Z-MAN Shroom Z Micro Finesse Jigs
The Z-MAN Shroom Z Micro Finesse Jigs is a brilliant option for the cautious bass fishermen that want a slow fall for maximum attraction. The mushroom head and the realistic skirted action create an attractive jig with a very slow drop. The Dual-multi-strand-wire weed guard is excellent at preventing snags and the wire trailer keeper is compatible with many types of trailer. This is an excellent finesse jig for difficult areas where a light touch is essential.
Z-MAN CrossEyez Power Finesse Jig
The CrossEyez Power Finesse Jig is another great offering from the Z-man range. It is built around a small but incredibly effective Mustad hook with 100% silicone skirts that are known for their durability. The excellent design, especially the hallmark cross eyes, make for a great attraction to cautious fish in difficult waters. You can’t go far wrong with a Z-man jig, and this finesse option is no exception.
Dirty Jigs Luke Clausen Finesse Jig
The Dirty Jigs Luke Clausen Finesse Jig was designed by champion bass fisherman Luke Clausen to deliver excellent performance in a compact package. It uses an excellent Gamakatsu hook with a 60-degree flat line tie to create plenty of hook setting power in a small jig. The unique all-terrain head shape performs brilliantly in heavy cover without snagging. It is available in a range of colors and designs, all specially formulated to closely mimic craw or baitfish. This finesse jig is designed by the pros, so you know it’s going to be good.

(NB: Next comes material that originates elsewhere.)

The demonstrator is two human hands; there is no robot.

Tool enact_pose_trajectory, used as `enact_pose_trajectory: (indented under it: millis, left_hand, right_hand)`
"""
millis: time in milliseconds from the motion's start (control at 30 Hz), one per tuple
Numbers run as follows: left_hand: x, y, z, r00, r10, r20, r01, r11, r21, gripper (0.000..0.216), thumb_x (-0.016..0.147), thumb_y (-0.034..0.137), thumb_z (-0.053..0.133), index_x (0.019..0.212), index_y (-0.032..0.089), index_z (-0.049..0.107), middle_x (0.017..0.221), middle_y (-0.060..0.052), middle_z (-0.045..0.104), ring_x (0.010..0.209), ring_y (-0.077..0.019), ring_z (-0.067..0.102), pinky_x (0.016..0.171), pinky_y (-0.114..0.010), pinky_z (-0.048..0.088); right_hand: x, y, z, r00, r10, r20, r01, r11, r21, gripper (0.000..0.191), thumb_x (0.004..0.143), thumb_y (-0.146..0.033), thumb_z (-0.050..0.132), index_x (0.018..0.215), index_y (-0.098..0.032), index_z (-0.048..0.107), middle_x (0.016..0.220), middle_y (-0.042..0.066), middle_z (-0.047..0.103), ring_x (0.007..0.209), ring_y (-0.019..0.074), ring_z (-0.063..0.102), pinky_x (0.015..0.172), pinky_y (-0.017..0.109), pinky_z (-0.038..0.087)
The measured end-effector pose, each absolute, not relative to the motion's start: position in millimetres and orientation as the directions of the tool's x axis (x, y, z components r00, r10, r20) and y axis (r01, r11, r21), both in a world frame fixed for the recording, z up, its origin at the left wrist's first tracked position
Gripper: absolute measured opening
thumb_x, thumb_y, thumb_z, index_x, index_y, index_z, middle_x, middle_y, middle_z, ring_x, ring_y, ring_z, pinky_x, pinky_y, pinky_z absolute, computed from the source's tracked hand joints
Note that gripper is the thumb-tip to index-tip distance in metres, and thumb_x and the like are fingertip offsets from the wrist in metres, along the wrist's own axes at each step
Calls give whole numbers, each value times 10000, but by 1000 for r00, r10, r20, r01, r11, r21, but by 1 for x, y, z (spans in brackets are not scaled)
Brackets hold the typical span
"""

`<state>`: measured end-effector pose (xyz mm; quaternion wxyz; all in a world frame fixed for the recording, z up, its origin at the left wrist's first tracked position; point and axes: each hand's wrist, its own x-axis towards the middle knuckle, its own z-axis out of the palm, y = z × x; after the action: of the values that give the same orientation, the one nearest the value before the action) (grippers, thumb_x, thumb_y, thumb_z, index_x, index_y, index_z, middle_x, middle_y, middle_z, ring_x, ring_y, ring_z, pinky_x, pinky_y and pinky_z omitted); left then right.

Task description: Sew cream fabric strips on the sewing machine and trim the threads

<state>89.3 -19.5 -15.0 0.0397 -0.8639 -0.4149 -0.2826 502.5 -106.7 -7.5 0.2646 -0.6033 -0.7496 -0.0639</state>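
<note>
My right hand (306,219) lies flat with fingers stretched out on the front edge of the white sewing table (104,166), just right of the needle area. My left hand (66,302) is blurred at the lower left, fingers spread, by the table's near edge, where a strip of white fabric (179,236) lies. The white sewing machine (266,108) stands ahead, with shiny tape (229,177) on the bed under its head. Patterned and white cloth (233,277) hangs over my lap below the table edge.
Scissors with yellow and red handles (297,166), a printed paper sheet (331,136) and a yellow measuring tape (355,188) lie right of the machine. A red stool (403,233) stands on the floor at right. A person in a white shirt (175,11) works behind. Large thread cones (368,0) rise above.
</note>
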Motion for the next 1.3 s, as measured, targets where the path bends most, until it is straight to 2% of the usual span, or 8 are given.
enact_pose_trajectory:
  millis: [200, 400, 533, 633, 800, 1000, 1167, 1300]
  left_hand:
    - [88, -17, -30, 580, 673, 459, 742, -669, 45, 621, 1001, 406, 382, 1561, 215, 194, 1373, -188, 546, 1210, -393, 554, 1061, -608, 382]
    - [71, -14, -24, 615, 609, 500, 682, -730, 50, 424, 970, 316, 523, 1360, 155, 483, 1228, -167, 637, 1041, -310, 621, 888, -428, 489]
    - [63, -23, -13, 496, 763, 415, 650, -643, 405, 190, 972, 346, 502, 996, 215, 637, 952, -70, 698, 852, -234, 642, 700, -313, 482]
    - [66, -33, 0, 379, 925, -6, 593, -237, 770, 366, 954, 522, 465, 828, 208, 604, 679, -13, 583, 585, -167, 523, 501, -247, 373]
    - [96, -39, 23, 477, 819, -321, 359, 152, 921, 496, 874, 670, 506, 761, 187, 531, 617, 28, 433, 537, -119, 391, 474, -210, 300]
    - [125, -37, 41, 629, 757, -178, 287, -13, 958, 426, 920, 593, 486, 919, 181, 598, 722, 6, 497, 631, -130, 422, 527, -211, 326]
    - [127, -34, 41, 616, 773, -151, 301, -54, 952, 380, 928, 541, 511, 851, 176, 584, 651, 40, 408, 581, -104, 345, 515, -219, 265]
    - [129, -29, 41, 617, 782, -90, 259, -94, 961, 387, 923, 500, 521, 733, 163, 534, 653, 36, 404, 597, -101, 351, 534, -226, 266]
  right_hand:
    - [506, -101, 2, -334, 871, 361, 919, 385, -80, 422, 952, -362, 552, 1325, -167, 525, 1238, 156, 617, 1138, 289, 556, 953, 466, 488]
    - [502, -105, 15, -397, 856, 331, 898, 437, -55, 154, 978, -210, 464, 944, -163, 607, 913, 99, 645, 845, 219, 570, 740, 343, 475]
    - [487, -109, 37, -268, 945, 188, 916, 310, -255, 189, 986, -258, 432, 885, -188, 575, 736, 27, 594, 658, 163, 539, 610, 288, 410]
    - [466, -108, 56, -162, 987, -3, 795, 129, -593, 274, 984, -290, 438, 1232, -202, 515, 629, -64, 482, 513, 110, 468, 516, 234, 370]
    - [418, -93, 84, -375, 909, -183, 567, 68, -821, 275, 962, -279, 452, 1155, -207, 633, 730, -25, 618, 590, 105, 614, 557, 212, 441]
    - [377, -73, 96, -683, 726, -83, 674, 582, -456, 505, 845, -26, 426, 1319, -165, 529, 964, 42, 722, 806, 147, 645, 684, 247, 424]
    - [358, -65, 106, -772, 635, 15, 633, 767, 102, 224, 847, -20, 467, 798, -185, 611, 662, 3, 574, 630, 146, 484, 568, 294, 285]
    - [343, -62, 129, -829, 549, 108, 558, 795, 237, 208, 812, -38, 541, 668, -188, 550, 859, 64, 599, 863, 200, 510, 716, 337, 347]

Finesse fishing often gets a bad name among bass fishermen that are stuck in their ways. In some circles in the United States, it is looked down on and people assume that you will only catch small fish. However, it’s an excellent technique in difficult waters with lots of cover or in areas where a cold front makes bass less likely to bite. Follow the advice in this guide and you will soon be out-catching the other bass fishermen in the lake.